Cidade da Praia, 07 Mai (Inforpress) – O presidente da Associação das Agências de Viagens e Turismo (AAVT) de Cabo Verde, Mário Sanches,  apontou hoje o reforço do turismo interno como uma das vias para a sobrevivência das agências cabo-verdianas de viagens e turismo.

Em declarações à Inforpress, Mário Sanches  traçou um “quadro negro” da situação por que passam as agências de viagens e turismo, já que conforme sustentou são os sectores “mais afectados de imediato e a médio prazo” pela pandemia da covid-19.

“Não temos números, neste momento, para precisar com exactidão qual a situação real, mas digo  com toda a certeza de que o quadro é muito negro para  quase a totalidade das agências de viagens. Estamos parados”, disse,  adiantando que a maioria das agências cabo-verdianas actua somente no sector das viagens e quase exclusivamente com clientes cabo-verdiana no País e na diáspora.

Uma situação que, conforme salientou, torna o mercado e as possibilidades ainda mais reduzidas, no momento em que se fala de falência de grandes companhias.

Questionado se a AAVT já apresentou algumas propostas para minimizar os impactos da crise junto desses sectores, Mario Sanches, sem especificar as propostas, que conforme indicou estão a ser negociadas, adiantou que desde o início a associação colocou-se em posição de ‘player’ importante com voz e actuação nos sectores.

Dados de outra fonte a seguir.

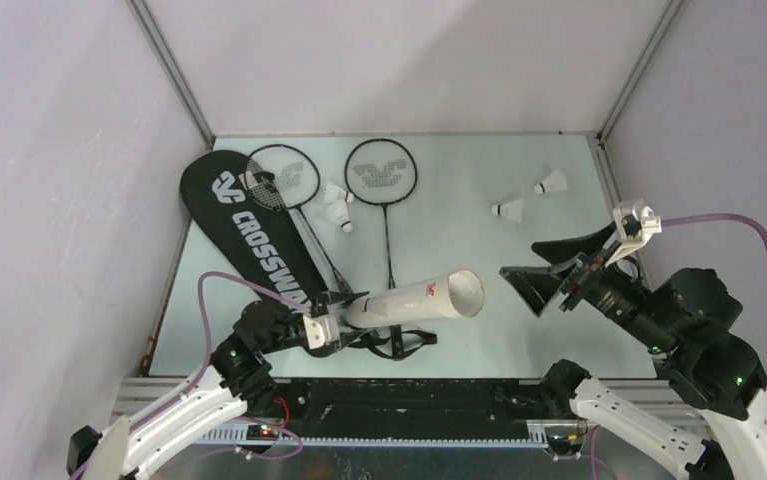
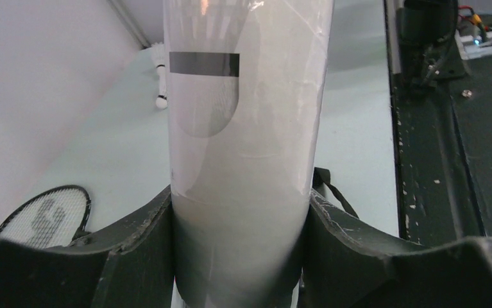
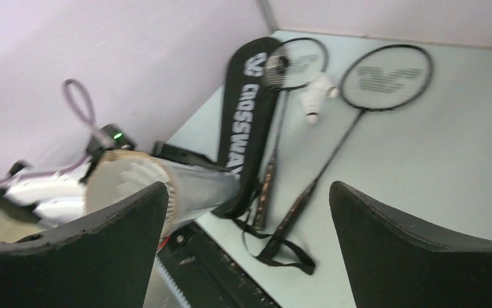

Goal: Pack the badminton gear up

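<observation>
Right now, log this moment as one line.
left gripper: shut on tube | right gripper: open, empty, near tube mouth | shuttlecocks: four loose on table

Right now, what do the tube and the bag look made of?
The tube: thin translucent plastic, probably, milky white with a slight sheen; in the left wrist view a shuttlecock-like shape inside shows through its wall. The bag: likely black woven fabric, matte, with printed white lettering and limp straps at its near end; the weave itself is too fine to see.

White tube [image 1: 414, 298] — black bag [image 1: 249, 225]
</observation>
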`<state>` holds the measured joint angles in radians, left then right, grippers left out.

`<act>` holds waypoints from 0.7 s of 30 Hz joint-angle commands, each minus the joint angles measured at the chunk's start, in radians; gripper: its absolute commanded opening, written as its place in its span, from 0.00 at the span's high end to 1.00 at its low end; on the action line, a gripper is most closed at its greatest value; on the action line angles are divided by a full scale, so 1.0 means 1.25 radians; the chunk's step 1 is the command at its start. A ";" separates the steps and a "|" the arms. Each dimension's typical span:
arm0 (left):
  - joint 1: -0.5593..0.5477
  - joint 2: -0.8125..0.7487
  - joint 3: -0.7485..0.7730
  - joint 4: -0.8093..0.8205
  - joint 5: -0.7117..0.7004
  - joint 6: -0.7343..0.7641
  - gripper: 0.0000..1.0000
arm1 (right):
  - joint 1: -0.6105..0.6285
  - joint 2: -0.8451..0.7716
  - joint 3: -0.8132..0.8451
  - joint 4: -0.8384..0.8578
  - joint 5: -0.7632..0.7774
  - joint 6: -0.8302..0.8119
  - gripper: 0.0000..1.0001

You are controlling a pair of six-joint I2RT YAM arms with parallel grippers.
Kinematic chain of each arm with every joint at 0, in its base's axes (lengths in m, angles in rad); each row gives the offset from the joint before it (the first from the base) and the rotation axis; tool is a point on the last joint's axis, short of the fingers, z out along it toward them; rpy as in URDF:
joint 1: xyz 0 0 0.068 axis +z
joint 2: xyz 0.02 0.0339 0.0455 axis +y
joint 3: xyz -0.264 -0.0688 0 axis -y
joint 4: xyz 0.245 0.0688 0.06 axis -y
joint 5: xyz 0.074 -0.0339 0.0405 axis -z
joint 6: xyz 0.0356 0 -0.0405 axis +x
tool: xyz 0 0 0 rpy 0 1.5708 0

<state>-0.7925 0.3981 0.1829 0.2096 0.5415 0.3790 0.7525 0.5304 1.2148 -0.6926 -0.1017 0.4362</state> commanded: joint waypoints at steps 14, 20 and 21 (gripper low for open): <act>-0.002 -0.037 -0.057 0.307 -0.284 -0.189 0.77 | -0.653 0.525 -0.077 0.223 -0.158 0.003 0.01; -0.003 -0.006 -0.047 0.291 -0.296 -0.179 0.77 | -0.734 0.896 0.008 0.378 -0.224 0.008 0.06; -0.003 -0.003 -0.046 0.288 -0.300 -0.179 0.77 | -0.734 0.927 0.042 0.379 -0.219 0.004 0.06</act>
<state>-0.7937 0.3779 0.1043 0.5007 0.2054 0.1650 -0.1440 1.5410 1.1416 -0.3538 -0.2768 0.4366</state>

Por outro lado, disse que a AAVT avalia positivamente as medidas anunciadas pelo Governo para apoiar as empresas de uma forma geral, mas considera que o executivo deve ir “um pouco além” para criar as condições para a retoma das actividades e salvaguardar muitos postos de trabalho ligados às áreas de viagens e turismo.

O Governo já avisou que as ligações interilhas podem ser retomadas em breve, de e para as ilhas sem casos da covid-19, e que quanto às ligações exteriores tudo dependerá do evoluir da situação epidemiológica do País e do mundo.

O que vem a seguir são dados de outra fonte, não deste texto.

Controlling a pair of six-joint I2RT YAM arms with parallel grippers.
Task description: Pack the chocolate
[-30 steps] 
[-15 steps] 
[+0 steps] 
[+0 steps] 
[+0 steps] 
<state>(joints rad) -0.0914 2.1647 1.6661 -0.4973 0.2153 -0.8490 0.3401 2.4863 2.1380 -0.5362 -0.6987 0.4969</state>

Sobre esse assunto, o presidente da Associação das Agências de Viagens e Turismo de Cabo Verde espera que essa reabertura aconteça “o quanto antes”, tendo em conta que esta retoma das actividades será fundamental à sobrevivência das agências.

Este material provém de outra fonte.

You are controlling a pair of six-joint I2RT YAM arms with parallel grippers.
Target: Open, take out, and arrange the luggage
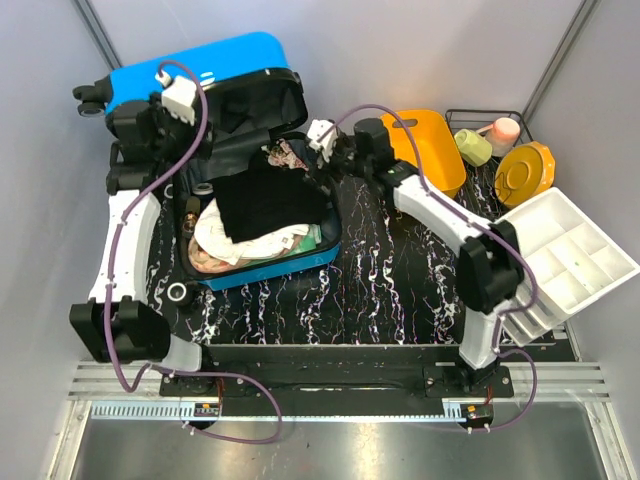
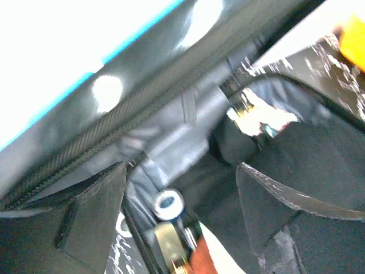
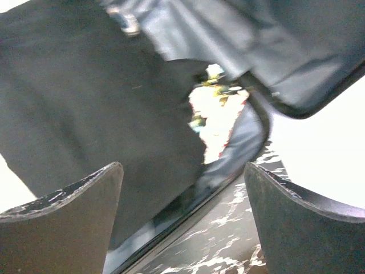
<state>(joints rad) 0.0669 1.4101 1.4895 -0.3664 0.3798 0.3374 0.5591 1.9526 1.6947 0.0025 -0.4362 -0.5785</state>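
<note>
Left gripper [image 2: 181, 191] and right gripper [image 3: 183, 208] hang spread over the luggage [image 1: 220, 65], far-left corner: opened, clothes [image 1: 265, 205] not yet out.

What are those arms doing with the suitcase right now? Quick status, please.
Left claw and right claw: open, empty, over the suitcase. Suitcase open, still packed. Black cloth lies on top of the contents.

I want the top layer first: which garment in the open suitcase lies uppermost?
The black cloth, spread flat atop the cream-white piece; the floral piece lies beyond it.
</note>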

“Infelizmente é a realidade em todo mundo e tudo dependerá, também, do evoluir da situação sanitária. Oxalá não tardam a abrir os nossos céus. Quanto antes melhor”, anotou.

Mário Sanches afirma que não “não é preciso ter uma bola de cristal para perceber que o relançamento no mercado será “dolorosamente lento”.

Entretanto monstrou-se esperançado nas oportunidades que essa crise poderá trazer para o sector em Cabo Verde.

“Há que preparar a pós-crise, com responsabilidade e sobriedade, solidariedade e coragem. Diz-se que todas as crises, sendo encaradas correctamente, podem apresentar oportunidades novas. Uma delas será, certamente, o reforço da aposta no turismo interno. Confiança, esperança, aliança e complementaridade serão as nossas palavras de ordem para a retoma”, disse o presidente da AAVT.

Cabo Verde tem as suas fronteiras fechadas desde meados de Março, altura em que suspendeu também as ligações inter-ilhas para o transporte de passageiros, com forma de evitar o transporte de vírus para as ilhas sem casos positivos de Covid-19.

Os últimos dados apontam que Cabo Verde já registou 218 casos com incidência nas ilhas de Santiago e Boa Vista. São Vicente teve apenas três casos que já estão curados.